Resenha crítica do disco "Seja Você Mesmo, Mas Não Seja Sempre o Mesmo", de Gabriel O Pensador
2001

"Branco de classe média, o carioca Gabriel O Pensador foi bastante criticado no início da carreira, por "se meter" a fazer música típica de negro da periferia. Filho da jornalista Belisa Ribeiro, o rapper despontou no início de 1993, quando os hits "Lôraburra" e "Retrato de um Playboy" emplacaram nas rádios de todo o Brasil. Com o terceiro disco, "Quebra-cabeça" (1997), Gabriel ultrapassou a incrível marca de 1 milhão de cópias vendidas, e mostrou que veio pra ficar.
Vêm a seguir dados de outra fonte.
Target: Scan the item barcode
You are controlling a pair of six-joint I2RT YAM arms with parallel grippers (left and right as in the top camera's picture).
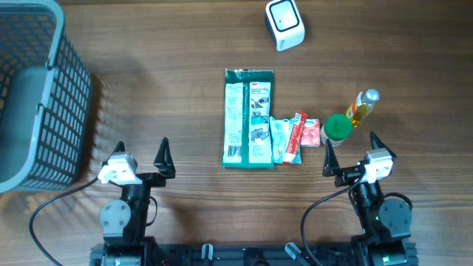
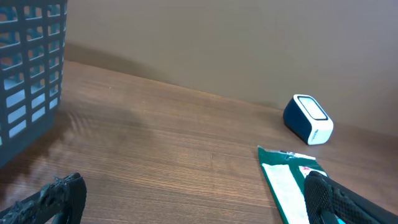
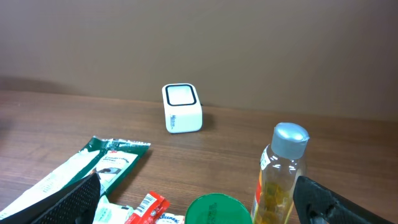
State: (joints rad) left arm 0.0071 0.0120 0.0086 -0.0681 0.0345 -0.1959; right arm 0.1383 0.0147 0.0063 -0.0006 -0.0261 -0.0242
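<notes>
Across the overhead view, the left gripper (image 1: 142, 148) and right gripper (image 1: 350, 144), low in frame, both stand spread wide, holding nothing; the scanner (image 1: 284, 24) sits top centre, the green package (image 1: 248, 118) mid-frame, clear of both. Left wrist view: package lower right, scanner above it, basket (image 2: 31, 68) upper left. Right wrist view: scanner centre, bottle (image 3: 281, 174) and green-lidded jar (image 3: 217, 210) low and right of centre.

Shop checkout setup, with scanner (image 1: 284, 24), basket (image 1: 70, 111) and packaged goods (image 1: 248, 118)
</notes>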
Mantendo a crítica social, a provocação e o bom humor, principais marcas do seu trabalho, Gabriel O Pensador lança seu quinto CD, "Seja Você Mesmo, Mas Não Seja Sempre o Mesmo" (Sony, 2001), o mais politizado da sua carreira, com letras em tom de protesto contra a injustiça social.

Produzido por Liminha, Chico Neves e Itaal Shur (que produziu Santana no multimilionário álbum "Supernatural"), o disco traz na capa uma foto de Gabriel criança, com uniforme de escola fundamental. No repertório, destaca-se a parceria de Gabriel com Lenine em "Brasa", canção que fala do sentimentos de saudade e vergonha que às vezes experimentam as pessoas que saem (temporariamente) e retornam ao Brasil. Uma influência forte do rock´n roll pode ser sentido em algumas das músicas, como "Até Quando", onde o rapper pergunta "Até quando você vai levar cascudo mudo?", na letra que, em determinados compassos, é quase um samba-rock. Além de política e cidadania, Gabriel alerta que a crise atual também é de comunicação. A incompreensão entre as pessoas está retratada na faixa "Tem Alguém Aí?", que conta com a participação de Digão, músico dos Raimundos. A saída, talvez, seja partir para o deboche e o cinismo. E o Pensador também saber fazer o jogo do deboche. "É pra rir ou pra chorar?", uma das músicas mais suingantes do CD, explicita essa proposta no refrão."